Speaker Diarization, or simply Diarization, is figuring out “who spoke when?”. In practice, it’s about “who spoke when and what?”. Let me expand. In academia, Speaker Diarization is the problem of partitioning a stream of audio into segments spoken by single speakers. But Speaker Diarization is usually a subcomponent of speech-to-text systems. It increases readability. Speaker Recognition, Speaker Identification, and Speaker Clustering (can) refer to the same technology.

If you need Speaker Diarization, you have to make a strategic decision between build, open-source, and buy. This decision has long-term implications for the product, resource allocation, and budgeting.

Build

Depending on who you talk to, Speaker Diarization is either a solved problem or impossible to solve.

There are two dominant paradigms for building a diarization system. One is based on speaker embeddings generated by a (possibly deep) model and then applying clustering on top to create partitions. Speaker Diarization with LSTM is an example of this method. Alternatively, one can redefine diarization as a classification problem and solve it end-to-end. End-To-End Speaker Diarization Conditioned on Speech Activity and Overlap Detection is an example of an end-to-end approach. Although the latter has the potential to outperform the clustering-based, it is much harder to train and requires significantly more labelled data.

Open-Source

pyannote.audio is an open-source Speaker Diarization project. Also, speech-to-text projects such as Kaldi or SpeechBrain have a diarization subcomponent embedded in their framework.

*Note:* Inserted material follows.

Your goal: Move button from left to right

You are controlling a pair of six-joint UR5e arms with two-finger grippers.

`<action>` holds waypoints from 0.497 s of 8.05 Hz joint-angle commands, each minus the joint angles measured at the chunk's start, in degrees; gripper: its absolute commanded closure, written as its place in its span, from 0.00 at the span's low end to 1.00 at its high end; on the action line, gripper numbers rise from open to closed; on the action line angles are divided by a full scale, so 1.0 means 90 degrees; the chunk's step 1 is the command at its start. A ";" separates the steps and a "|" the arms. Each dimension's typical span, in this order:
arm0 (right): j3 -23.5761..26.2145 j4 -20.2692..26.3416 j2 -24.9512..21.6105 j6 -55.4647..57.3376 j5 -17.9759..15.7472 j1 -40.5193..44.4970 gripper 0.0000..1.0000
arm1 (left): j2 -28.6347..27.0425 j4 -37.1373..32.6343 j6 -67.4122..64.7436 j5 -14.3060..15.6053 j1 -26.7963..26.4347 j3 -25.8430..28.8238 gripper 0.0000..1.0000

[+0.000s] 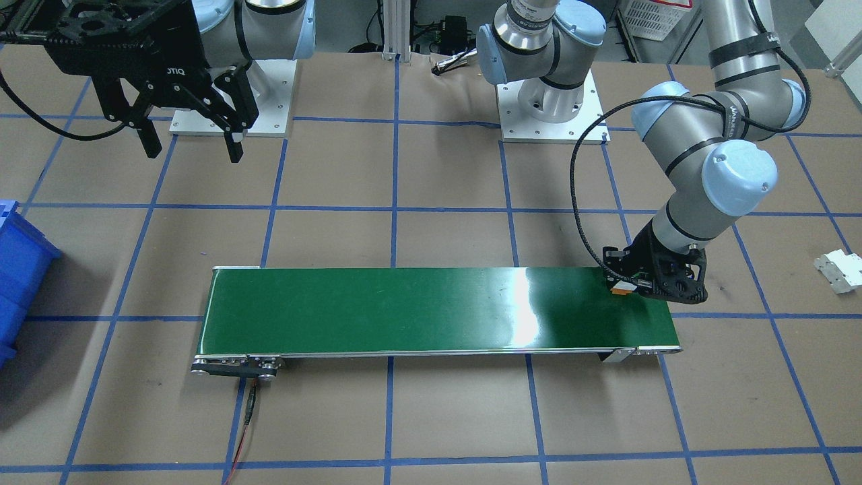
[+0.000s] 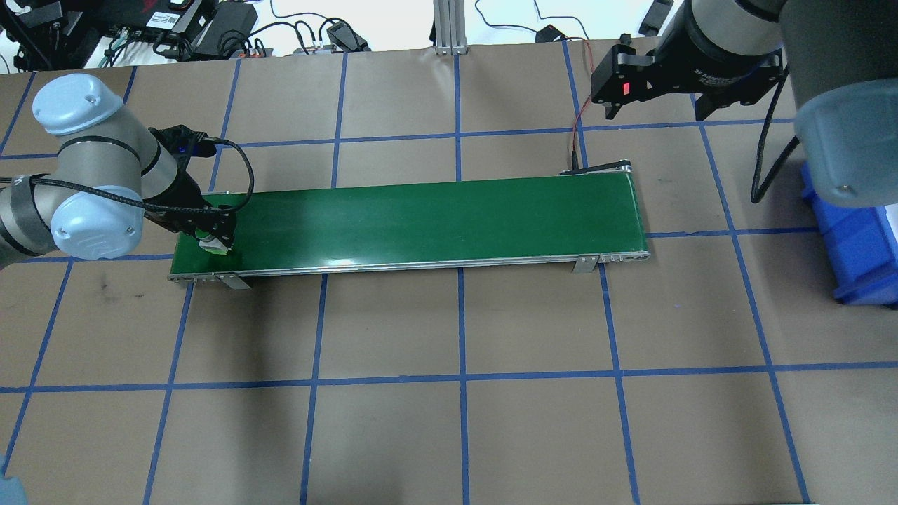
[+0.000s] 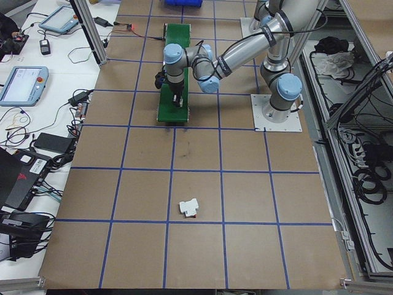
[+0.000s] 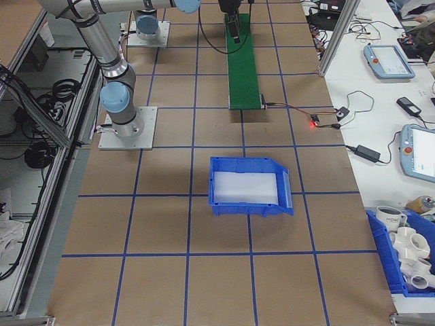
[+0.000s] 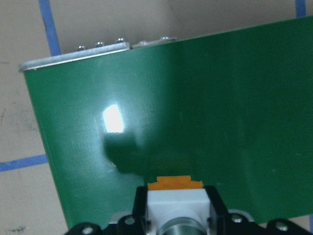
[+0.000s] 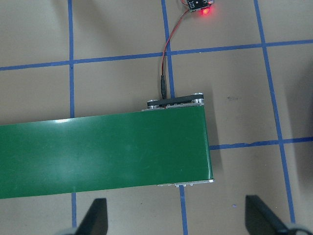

The upside of free and open-source software (FOSS) is that it is free. Right? FOSS is free to use, but its total cost of ownership is not zero. When it comes to FOSS, what you see is what you get. There is no dedicated support. You have no say in the roadmap, and maintainers have the freedom to abandon the project when they wish. FOSS can be a starting point for the build option rather than plug-and-play for long-term use.

Buy

There was no standalone Speaker Diarization commercial API, until Picovoice introduced Falcon Speaker Diarization. Developers needed to use one of the speech-to-text (STT) APIs and enable Speaker Diarization. This option can cost extra on top of STT API cost. The downside of API-based offerings is that they are unbearably expensive as your business scales.

Azure Speech-to-Text, AWS Transcribe, Google Speech-to-Text, and IBM Watson Speech-to-Text offer Speaker Diarization. The cost is between $1 to $3 per hour. Besides cost, STT vendors treat Speaker Diarization as a feature that exists or not without communicating its performance. Picovoice’s open-source Speaker Diarization benchmark shows the performance of Speaker Diarization capabilities of Big Tech STT engines varies.

Diarization Error Rate

Also, there is a flow of SaaS startups in speech recognition. Speechmatics, AssemblyAI, DeepGram, and Rev are to name a few. They might have better technology, or you might be able to negotiate a better deal.